Identity/tenant APIs now use identity.v1 types (Organization, Member, APIKey) in tenant.proto and generated code, with corresponding updates across control-plane handlers, HTTP bridge conversions, and the control-plane client/tests.

Audit logging is refactored to emit and buffer auditv1.Event (proto) instead of a bespoke audit.Entry, updating the Sink interface, JSON stdout marshaling via protojson, and the connector AuditSink conversion logic (including excluding extracted metadata keys from Details) with expanded unit coverage.

CI/proto generation is updated to pull shared proto imports via symlinks, scope buf generate to proto/gate/v1, and temporarily tolerate buf breaking failures during the migration.

^{Reviewed by Cursor Bugbot for commit d7f1c6c. Bugbot is set up for automated code reviews on this repo. Configure here.}

[socket-security]

Review the following changes in direct dependencies. Learn more about Socket for GitHub.

Diff	Package	Supply Chain Security	Vulnerability	Quality	Maintenance	License
	github.com/​evalops/​proto@​v0.0.0-20260412001136-61b4bcf4dd10

View full report

[cursor]

Cursor Bugbot has reviewed your changes and found 1 potential issue.

^{Bugbot Autofix is ON, but it could not run because the spend limit has been reached. To enable Bugbot Autofix, have a team admin raise the spend limit in the Cursor dashboard.}

^{Reviewed by Cursor Bugbot for commit 15a5493. Configure here.}

[cursor]

ConnectRPC endpoints lose rate limiting and security middleware

High Severity

The connectMuxHandler method previously wrapped the ConnectRPC handler with middleware.RealIP, s.rateLimiter.Middleware(), maxBodySize(10 * 1024 * 1024), and securityHeaders.
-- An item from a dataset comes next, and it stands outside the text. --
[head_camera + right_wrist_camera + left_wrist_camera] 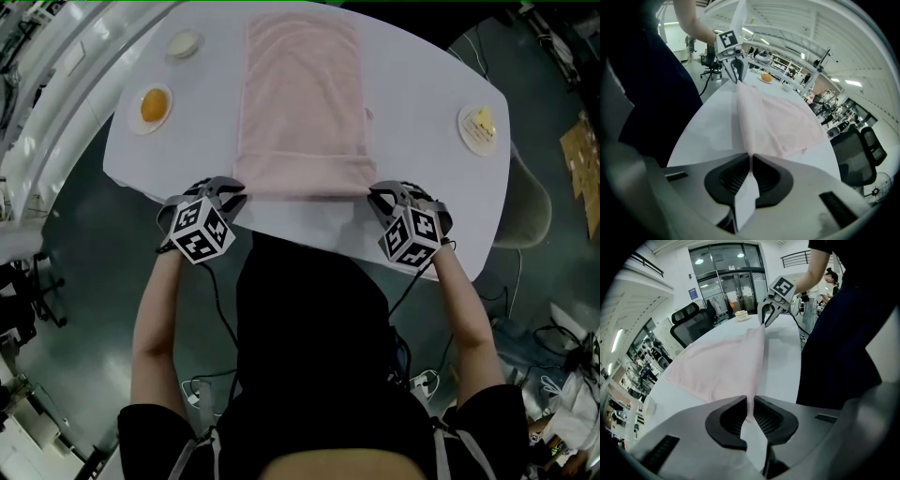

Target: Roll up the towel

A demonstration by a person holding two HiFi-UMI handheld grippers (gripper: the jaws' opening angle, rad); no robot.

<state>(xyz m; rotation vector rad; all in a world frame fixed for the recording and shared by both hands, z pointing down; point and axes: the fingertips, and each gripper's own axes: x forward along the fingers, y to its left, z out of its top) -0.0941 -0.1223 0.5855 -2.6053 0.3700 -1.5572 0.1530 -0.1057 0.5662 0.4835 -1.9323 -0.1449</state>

This commit removes all four layers, so requests to /gate.v1.* ConnectRPC endpoints now bypass rate limiting, request body size limits (10 MB), client IP detection, and security response headers. The REST routes in s.router still have these protections, but all ConnectRPC endpoints are now unprotected. This appears unintentional — the PR is about importing shared proto types, and the old code's comment explicitly noted these middleware were needed for parity with REST routes.

 

^{Reviewed by Cursor Bugbot for commit 15a5493. Configure here.}

[haasonsaas]

Addressed all Bugbot feedback in d7f1c6c (rebased on main to pick up #113 and #115):

1. ConnectRPC bypasses rate limiting/security middleware — Fixed. Restored middleware.RealIP, rateLimiter, maxBodySize, and securityHeaders wrapping on the ConnectRPC handler. This was lost because the branch predated Apply rate limiting to ConnectRPC path, deduplicate auth helpers #113.

2. Metadata merge can overwrite dedicated audit fields — Not a bug. The code explicitly sets dedicated fields (conn_id, statement, query_type) after mergeMetadata runs, with a comment explaining the ordering: "Set dedicated fields last so protocol metadata cannot overwrite them" (logger.go:85).

3. CI breaking change detection permanently suppressed — Intentional for this PR. continue-on-error: true is needed because moving Organization/OrgMember/APIKey to shared identity.v1 protos is a breaking wire change. The TODO comment at line 37-39 explains this should be removed after merge.